Dive Brief:
- Hourly forecasting and greater geographic granularity can help utilities plan load forecasts for an increasingly dynamic grid made up of traditional power plants, intermittent renewables and customer-sited distributed energy resources, according to a recent report by the nonprofit Energy Systems Integration Group.
- “The evolving energy landscape — marked by variable renewable generation, unprecedented load growth from electrification (buildings, transportation, data centers, manufacturing), and rising customer-sited DERs (solar, battery storage, electric vehicles) — necessitates a paradigm shift,” the report says. “Traditional forecasting practices are no longer sufficient for this complex, dynamic grid.”
- Infrastructure planners are “not very comfortable yet in the certainty of being able to use flexibility,” Julieta Giraldez, director of integrated grid planning at Electric Power Engineers and the report’s lead author, said in an interview. “Most of the utilities, I would say, don’t really include any flexibility in their forecasts, so it’s a big area of future work.”
Dive Insight:
While the report began by focusing mainly on distributed resources, Giraldez said large-load data centers have become “the latest and largest elephant in the room” when it comes to utility planning.

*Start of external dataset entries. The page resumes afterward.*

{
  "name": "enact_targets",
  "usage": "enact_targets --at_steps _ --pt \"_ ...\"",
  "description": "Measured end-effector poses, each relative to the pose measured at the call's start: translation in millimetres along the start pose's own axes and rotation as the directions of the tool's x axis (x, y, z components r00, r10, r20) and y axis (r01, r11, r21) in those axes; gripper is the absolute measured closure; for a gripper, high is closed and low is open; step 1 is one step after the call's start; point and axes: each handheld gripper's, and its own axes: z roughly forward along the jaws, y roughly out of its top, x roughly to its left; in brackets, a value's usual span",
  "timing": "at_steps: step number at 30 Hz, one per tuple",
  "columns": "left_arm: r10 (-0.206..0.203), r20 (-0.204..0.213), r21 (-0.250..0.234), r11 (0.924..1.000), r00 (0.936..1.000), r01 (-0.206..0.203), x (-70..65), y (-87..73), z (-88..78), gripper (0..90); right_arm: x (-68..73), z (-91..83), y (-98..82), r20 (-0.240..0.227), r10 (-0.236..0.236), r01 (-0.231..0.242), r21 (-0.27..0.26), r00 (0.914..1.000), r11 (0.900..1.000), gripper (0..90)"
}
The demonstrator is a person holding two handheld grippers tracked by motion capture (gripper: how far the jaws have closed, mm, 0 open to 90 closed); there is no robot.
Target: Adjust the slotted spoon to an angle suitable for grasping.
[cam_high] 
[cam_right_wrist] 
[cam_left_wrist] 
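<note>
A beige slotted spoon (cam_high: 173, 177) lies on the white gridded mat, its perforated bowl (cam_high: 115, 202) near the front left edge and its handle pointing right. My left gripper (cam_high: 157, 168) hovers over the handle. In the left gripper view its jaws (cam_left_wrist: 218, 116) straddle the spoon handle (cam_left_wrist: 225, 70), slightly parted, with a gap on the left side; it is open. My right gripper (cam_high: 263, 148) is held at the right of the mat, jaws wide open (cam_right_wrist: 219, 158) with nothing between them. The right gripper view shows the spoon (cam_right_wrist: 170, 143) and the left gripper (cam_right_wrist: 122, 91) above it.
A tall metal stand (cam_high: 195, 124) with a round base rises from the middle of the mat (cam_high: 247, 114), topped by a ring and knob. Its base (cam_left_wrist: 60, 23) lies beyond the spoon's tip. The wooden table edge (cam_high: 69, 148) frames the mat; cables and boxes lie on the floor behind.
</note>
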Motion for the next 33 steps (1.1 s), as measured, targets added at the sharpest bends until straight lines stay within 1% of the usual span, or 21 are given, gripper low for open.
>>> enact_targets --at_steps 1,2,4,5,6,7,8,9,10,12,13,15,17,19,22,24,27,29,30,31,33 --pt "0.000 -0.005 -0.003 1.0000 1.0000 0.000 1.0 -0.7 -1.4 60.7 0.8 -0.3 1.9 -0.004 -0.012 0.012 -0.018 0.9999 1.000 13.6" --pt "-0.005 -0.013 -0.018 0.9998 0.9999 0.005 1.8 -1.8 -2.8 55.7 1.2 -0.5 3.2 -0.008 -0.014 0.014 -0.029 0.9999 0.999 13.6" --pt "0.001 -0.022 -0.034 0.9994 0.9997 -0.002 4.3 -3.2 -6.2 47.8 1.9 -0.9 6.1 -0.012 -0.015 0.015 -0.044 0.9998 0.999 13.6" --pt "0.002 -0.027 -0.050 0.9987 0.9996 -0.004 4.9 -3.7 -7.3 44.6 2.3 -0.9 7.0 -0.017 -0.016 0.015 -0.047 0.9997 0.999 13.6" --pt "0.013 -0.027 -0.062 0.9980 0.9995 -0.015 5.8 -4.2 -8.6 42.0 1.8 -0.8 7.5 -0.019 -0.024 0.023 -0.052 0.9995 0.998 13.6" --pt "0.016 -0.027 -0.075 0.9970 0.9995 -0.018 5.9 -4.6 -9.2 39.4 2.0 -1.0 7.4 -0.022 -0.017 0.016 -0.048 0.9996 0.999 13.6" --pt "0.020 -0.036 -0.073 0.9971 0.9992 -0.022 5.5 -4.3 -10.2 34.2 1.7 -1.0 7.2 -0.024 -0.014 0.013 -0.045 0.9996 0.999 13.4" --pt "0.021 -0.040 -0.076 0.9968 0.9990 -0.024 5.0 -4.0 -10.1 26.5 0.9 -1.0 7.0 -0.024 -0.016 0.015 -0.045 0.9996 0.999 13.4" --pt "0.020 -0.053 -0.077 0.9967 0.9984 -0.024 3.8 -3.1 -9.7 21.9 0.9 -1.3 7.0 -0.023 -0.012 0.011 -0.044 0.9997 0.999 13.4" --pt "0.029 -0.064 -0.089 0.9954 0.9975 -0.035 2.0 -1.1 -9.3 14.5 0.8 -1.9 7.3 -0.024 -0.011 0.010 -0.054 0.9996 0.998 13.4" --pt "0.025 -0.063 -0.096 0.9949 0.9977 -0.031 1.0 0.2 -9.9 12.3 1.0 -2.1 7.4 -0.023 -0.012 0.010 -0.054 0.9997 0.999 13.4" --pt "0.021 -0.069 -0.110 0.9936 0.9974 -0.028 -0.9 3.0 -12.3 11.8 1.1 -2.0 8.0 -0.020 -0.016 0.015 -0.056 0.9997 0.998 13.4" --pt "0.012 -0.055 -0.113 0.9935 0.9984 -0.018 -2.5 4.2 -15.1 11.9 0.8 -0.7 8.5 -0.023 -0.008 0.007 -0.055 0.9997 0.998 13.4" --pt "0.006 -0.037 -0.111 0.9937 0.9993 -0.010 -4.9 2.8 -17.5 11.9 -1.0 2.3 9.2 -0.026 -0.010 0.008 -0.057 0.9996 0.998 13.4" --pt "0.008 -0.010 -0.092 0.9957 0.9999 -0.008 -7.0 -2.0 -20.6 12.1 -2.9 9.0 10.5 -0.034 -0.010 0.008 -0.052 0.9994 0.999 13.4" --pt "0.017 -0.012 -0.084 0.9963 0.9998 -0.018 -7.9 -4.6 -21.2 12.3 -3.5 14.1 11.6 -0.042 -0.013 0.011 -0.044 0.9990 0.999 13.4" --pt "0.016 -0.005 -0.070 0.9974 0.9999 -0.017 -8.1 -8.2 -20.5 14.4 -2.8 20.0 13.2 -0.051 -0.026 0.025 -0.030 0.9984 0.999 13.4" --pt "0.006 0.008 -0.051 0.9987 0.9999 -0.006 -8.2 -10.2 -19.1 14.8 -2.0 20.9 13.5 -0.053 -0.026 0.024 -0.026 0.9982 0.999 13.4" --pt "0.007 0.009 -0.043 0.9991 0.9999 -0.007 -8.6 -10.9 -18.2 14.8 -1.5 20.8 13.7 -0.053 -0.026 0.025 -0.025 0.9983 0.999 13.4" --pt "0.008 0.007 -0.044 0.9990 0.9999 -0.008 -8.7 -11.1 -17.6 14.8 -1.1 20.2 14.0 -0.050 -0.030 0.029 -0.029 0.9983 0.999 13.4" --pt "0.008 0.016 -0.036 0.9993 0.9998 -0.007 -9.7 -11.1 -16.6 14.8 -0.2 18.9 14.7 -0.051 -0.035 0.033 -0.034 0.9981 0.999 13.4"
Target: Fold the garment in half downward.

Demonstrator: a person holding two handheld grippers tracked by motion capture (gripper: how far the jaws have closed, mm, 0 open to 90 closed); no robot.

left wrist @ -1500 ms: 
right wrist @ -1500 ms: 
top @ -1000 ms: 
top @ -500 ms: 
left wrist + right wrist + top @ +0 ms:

“Most of the data being used in the forecast comes from the customers themselves, but there’s no good approach to do more rigorous ... forecasting, to be able to determine where [data centers] might go and how they might behave,” she said. “It’s really uncertain what is going to materialize.”
The report says load forecasting has evolved significantly over the past decade. It lays out three main steps it describes as best practices:
- Establish a base load forecast by removing the effects of weather-dependent distributed energy resources and extrapolating trends using historical load data, weather patterns and economic variables.
- Adjust for known new loads, such as industrial expansions or data centers.
- Adjust for new consumer-adopted technologies, including distributed energy resources such as solar and battery storage, as well as electrification of buildings and transportation, and demand response measures.
The report cautions, however, that while structured load forecasting can provide a foundation, “inherent uncertainties remain due to evolving technologies, policy shifts, and economic factors.”
“To ensure robust grid planning, uncertainty analysis and scenario planning must complement load and DER forecasting, accounting for a range of potential future conditions and their impact on long-term system reliability,” it says.
In particular, the report calls for greater transparency on key data center parameters.
“Given that a small number of technology companies account for a large share of global AI installations, collaboration between these companies, utilities, ISOs, and researchers is feasible and could facilitate the necessary data-sharing to improve forecasting,” it says. “Establishing standardized tools and methodologies will be critical to ensure that utilities and ISOs can effectively plan for the growing role of data centers in bulk power system demand.”